I would start looking for I/O bottlenecks, e.g. disk or database. The data you’ve supplied doesn’t mention this and your platform’s resources seem like quite a bit of overkill, the problem isn’t likely to be in the number of CPU cores or the memory, when looking at the data, although you might need to convince the middleware (Apache/NginX, PostgreSQL, ElasticSearch) to actually utilize it, by tuning it a bit more to the massive specs. Another issue could be deadlocks in the database, due to the high number of concurrent users all wanting to write to the database tables. Configure PostgreSQL to actually start logging information about locking issues (log_lock_waits = on) and Inspect your database logs.

Regarding PostgreSQL tuning: we have set maintenance_work_mem and autovacuum_work_mem to higher values. We have turned off synchronous_commit and you should consider configuring effective_cache_size. Here’s a bit of a write-up on that subject.

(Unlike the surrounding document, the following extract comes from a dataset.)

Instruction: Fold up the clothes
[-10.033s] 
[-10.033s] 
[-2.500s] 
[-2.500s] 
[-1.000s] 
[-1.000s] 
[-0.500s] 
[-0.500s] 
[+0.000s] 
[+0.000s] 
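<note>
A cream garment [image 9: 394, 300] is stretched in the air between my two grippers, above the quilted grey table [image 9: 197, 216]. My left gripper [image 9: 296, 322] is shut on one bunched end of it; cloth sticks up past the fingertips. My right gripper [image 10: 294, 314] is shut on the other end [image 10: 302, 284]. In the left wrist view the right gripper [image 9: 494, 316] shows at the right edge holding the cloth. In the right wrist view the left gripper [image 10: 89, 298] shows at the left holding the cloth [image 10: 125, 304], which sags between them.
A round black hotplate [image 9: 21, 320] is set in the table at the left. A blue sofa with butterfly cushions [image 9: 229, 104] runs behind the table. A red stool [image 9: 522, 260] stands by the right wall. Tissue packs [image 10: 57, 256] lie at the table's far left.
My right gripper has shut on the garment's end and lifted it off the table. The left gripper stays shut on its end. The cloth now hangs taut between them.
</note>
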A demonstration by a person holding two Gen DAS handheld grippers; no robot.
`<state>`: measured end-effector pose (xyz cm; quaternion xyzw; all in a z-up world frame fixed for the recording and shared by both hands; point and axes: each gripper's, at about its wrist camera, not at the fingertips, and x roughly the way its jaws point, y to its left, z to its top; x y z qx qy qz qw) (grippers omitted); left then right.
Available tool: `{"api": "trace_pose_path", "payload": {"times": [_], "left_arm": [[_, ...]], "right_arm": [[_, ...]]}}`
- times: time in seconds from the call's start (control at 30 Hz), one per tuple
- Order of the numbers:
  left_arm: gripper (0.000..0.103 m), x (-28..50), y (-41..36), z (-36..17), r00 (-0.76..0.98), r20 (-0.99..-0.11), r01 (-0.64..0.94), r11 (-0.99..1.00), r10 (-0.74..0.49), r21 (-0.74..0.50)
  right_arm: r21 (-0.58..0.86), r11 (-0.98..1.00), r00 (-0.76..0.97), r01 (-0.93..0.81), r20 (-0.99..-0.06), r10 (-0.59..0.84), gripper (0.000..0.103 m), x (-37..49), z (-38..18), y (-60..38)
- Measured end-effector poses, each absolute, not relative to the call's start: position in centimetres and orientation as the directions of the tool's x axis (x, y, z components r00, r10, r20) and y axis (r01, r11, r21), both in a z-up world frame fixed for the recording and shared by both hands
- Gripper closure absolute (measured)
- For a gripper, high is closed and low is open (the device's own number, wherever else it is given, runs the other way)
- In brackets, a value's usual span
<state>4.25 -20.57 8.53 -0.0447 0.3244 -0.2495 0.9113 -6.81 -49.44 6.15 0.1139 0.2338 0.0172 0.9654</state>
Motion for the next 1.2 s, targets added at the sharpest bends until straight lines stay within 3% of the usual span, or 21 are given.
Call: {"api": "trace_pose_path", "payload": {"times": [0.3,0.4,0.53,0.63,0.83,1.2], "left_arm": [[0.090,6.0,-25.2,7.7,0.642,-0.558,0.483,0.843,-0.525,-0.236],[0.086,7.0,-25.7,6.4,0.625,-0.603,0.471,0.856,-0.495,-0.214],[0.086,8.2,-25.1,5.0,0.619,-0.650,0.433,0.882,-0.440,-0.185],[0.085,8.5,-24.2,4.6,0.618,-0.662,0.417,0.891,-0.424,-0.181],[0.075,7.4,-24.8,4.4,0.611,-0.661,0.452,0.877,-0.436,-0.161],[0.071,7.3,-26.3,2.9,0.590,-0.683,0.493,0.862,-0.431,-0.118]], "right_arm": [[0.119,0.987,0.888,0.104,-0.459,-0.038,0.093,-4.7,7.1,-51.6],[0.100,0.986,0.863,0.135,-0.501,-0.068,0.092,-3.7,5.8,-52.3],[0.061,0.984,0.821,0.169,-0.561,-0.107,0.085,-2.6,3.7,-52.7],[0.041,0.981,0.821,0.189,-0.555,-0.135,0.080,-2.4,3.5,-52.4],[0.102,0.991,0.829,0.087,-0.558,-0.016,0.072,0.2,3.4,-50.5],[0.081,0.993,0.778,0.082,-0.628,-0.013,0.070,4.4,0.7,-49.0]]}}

swegscheider · October 17, 2022, 6:44am

hey dvanzuijlekom,
thanks a lot!

Regarding to Your reply we made some further changes within postgresql.conf…:

shared_buffers = 48GB
temp_buffers = 4096 MB
max_connection = 2000 → 200 (errors occured) → 800
#log_lock_waits = off → log_lock_waits = on
work_mem = 5MB → 4096MB
#effective_cache_size = 4GB → effective_cache_size = 24GB
#synchronous_commit = on → synchronous_commit = off
#log_min_duration_statement = -1 → log_min_duration_statement = 200
#log_checkpoints = off → log_checkpoints = on
#log_connections = off → log_connections = on
#log_disconnections = off → log_disconnections = on
#log_statement = ‘none’ → log_statement = ‘ddl’
#log_temp_files = -1 → log_temp_files = 0
maintenance_work_mem = 4500MB
autovacuum_work_mem = 64MB

zammad config:get WEB_CONCURRENCY=12
zammad config:set ZAMMAD_SESSION_JOBS_CONCURRENT=16

After restarting postgresql & zammad, the performance seems to be better.

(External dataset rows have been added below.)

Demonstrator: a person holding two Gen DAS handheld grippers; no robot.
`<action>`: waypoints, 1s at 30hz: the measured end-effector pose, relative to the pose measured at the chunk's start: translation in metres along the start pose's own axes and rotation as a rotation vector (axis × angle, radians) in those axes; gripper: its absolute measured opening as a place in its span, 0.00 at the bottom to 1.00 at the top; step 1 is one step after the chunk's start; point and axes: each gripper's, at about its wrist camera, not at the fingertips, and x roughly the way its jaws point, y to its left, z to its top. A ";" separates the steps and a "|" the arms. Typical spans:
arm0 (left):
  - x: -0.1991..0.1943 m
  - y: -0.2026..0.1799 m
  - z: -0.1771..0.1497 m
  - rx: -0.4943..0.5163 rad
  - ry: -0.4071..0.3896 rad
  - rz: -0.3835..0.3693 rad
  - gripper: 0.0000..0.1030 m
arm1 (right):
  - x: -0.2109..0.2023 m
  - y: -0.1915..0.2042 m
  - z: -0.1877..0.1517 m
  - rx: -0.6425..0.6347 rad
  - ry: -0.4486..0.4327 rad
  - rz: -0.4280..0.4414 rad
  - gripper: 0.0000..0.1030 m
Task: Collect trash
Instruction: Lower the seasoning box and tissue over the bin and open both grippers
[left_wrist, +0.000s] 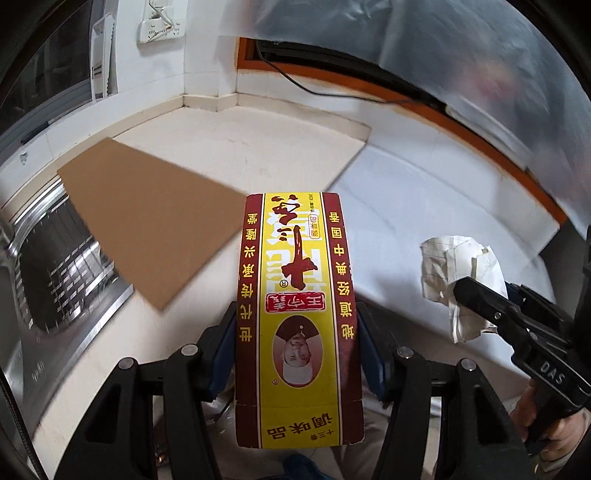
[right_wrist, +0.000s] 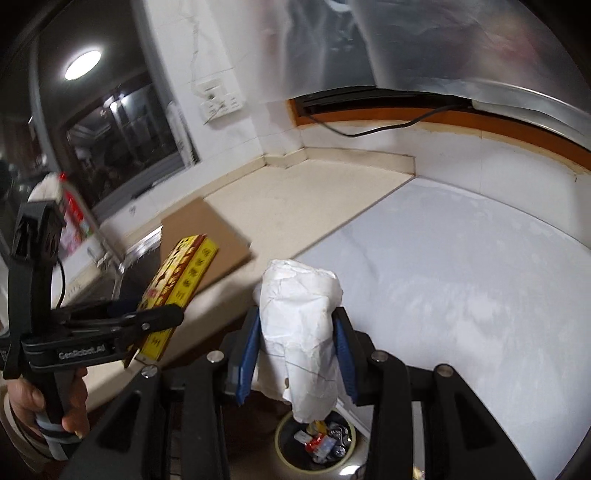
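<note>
We note the yellow-and-maroon seasoning box (left_wrist: 299, 317) clamped lengthwise between the blue pads of the left gripper (left_wrist: 297, 328), its far end jutting well past the fingertips, its printed face toward the camera and upside down. In the right wrist view the same box (right_wrist: 173, 288) tilts up and away from the left tool, above the counter's near edge. The right gripper (right_wrist: 297, 354) is clenched on a crumpled white paper wad (right_wrist: 299, 332); the wad bulges above the pads and hangs below them, straight over an open trash bin (right_wrist: 317, 443) that already holds wrappers. From the left wrist view, the wad (left_wrist: 458, 277) sits at the tip of the right tool's black fingers, to the right of the box and apart from it. Both tools point downward at a slant, side by side; we see a hand (right_wrist: 48, 402) wrapped around the left tool's handle, and a hand (left_wrist: 543, 417) under the right one. Beyond the box lies a flat brown cardboard sheet (left_wrist: 155, 229) on the beige countertop (left_wrist: 258, 140), one corner overhanging a steel sink (left_wrist: 59, 273) at left. A white covered surface (right_wrist: 461, 295) fills the right side, bare and open. Walls close the counter at its far corner; a black cable (left_wrist: 332, 88) trails along an orange-trimmed ledge.
</note>
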 end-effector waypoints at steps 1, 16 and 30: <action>0.002 -0.002 -0.012 0.010 0.004 0.006 0.55 | -0.001 0.006 -0.012 -0.018 0.015 0.007 0.37; 0.130 0.025 -0.141 -0.041 0.320 -0.022 0.55 | 0.102 0.018 -0.143 -0.161 0.414 0.024 0.38; 0.258 0.070 -0.212 -0.086 0.538 -0.037 0.55 | 0.226 -0.028 -0.229 -0.046 0.726 -0.078 0.39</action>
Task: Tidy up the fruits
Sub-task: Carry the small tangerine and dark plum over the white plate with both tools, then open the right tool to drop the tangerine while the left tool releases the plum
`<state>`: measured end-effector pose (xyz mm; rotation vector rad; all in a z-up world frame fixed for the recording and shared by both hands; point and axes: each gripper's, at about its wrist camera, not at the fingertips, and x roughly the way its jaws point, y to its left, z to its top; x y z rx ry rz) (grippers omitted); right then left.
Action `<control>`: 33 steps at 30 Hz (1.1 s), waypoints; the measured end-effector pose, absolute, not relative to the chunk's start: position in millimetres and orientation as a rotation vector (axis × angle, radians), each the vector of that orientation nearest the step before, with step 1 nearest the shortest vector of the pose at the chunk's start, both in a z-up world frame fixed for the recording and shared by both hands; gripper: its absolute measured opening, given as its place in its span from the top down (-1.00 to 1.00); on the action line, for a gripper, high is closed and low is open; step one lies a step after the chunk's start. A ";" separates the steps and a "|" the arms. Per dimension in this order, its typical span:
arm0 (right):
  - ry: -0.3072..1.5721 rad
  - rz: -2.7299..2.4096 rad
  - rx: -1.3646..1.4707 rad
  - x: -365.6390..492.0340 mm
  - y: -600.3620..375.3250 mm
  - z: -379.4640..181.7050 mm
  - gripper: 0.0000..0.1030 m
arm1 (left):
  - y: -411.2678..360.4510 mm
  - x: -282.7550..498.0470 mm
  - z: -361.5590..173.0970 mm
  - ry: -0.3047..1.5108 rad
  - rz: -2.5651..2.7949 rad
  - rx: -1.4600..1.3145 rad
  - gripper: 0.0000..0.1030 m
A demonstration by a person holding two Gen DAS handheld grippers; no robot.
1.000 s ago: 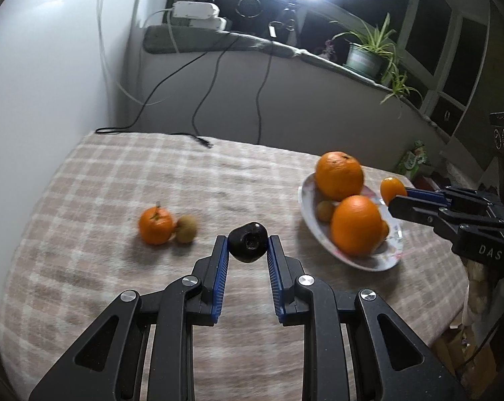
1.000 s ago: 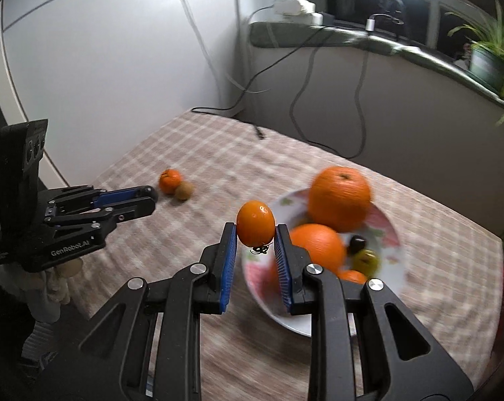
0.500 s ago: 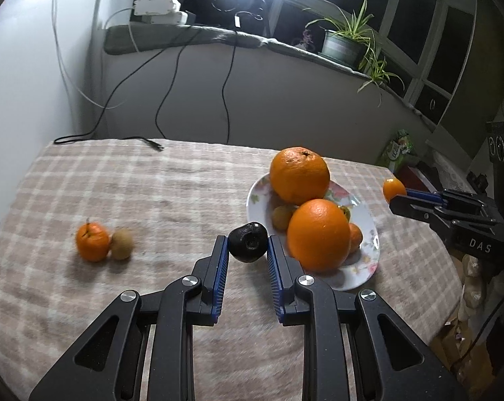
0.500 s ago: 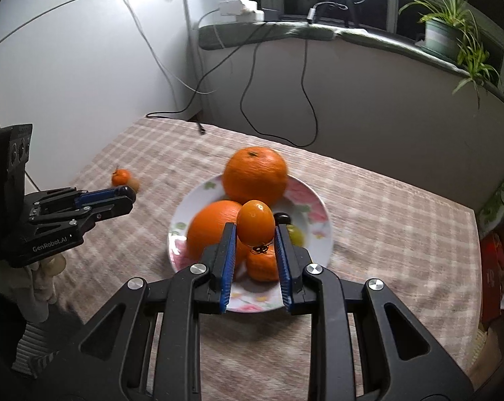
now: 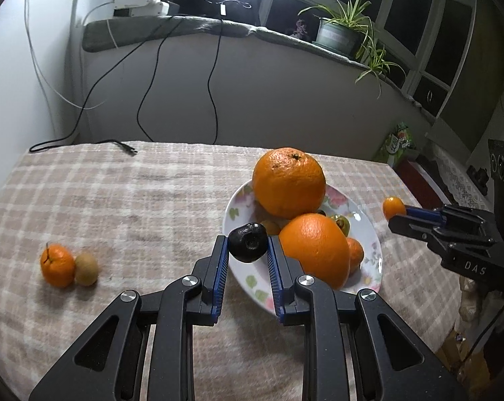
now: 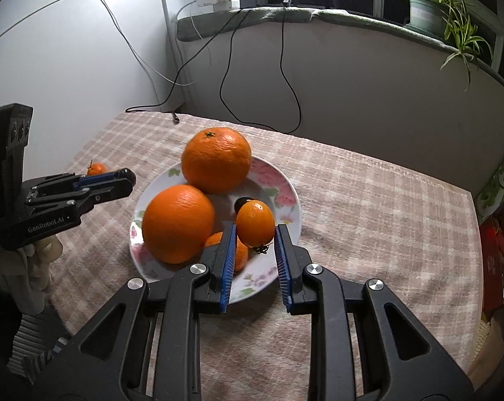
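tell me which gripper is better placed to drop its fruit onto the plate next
Probably the right. The right gripper holds its small orange fruit over the plate. The left gripper holds its dark fruit nearer the plate's edge, beside a big orange.

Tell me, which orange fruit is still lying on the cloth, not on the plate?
The small tangerine with the stem, touching a brown fruit. The other orange ones are on the plate or held.
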<state>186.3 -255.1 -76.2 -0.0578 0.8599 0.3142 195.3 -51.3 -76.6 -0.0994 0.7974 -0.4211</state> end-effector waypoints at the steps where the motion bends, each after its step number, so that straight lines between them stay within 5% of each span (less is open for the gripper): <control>1: 0.862 0.315 -0.056 187.5 -256.4 -77.5 0.53 | -53.0 196.9 -76.6 0.797 -0.422 -0.097 0.58; 33: 0.901 0.352 -0.046 200.6 -256.8 -98.2 0.53 | -68.0 215.1 -84.6 0.825 -0.423 -0.074 0.57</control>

We will launch Zammad in november - I’ll report back if the configuration works.

Thanks again!

dvanzuijlekom · October 17, 2022, 12:42pm

Take care when setting work_mem to such a massively high value, as this setting is per individual query operation. This is fine when you’re hosting an application where only a few queries run at specific moments, which could yield huge result-sets, e.g. data-warehouse analytics queries. If the queries for basic/common Zammad functionality or daily operations need these amounts of memory, you will likely a) run into out-of-memory situations very fast and b) you’ll also need to figure out what is wrong with your data, result-sets and/or queries, as this really shouldn’t be happening.

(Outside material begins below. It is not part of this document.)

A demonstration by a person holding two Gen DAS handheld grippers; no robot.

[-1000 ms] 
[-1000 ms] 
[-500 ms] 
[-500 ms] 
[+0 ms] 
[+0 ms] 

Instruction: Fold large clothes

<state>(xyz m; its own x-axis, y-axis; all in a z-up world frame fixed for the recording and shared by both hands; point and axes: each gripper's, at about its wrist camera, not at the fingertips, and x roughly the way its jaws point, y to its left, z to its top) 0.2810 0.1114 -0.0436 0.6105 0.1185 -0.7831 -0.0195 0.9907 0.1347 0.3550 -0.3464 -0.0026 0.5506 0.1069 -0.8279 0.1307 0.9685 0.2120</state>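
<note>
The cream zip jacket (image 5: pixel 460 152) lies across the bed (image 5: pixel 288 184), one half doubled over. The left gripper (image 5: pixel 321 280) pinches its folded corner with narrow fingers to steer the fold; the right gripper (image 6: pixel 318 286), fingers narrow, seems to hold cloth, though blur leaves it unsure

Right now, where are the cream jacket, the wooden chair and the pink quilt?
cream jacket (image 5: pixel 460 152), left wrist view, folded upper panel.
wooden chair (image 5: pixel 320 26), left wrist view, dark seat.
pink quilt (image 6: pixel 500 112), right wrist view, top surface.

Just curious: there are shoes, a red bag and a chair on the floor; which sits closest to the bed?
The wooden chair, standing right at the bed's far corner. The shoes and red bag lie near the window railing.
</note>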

Your effective_cache_size setting seems wrong, as this should at least include the amount of memory dedicated via shared_buffers plus the expected/estimated operating system caches/buffers available for PostgreSQL. Based on your specs, you could probably safely set this to about 64GB instead of 24GB. Please see here for more information on tuning parameters such as these. Keep in mind that if you’re running PostgreSQL on the same server as the rest of the Zammad stack, you should be conservative here.

Also, keep checking your PostgreSQL logs for anomalies during day-to-day operations when applying tuning like this, I can’t stress this enough. The tuning I did was based on daily plan-do-check-adjust cycles based on I/O statistics, realtime monitoring/logging as well as user feedback/experience.

system · February 14, 2023, 12:42pm

This topic was automatically closed 120 days after the last reply. New replies are no longer allowed.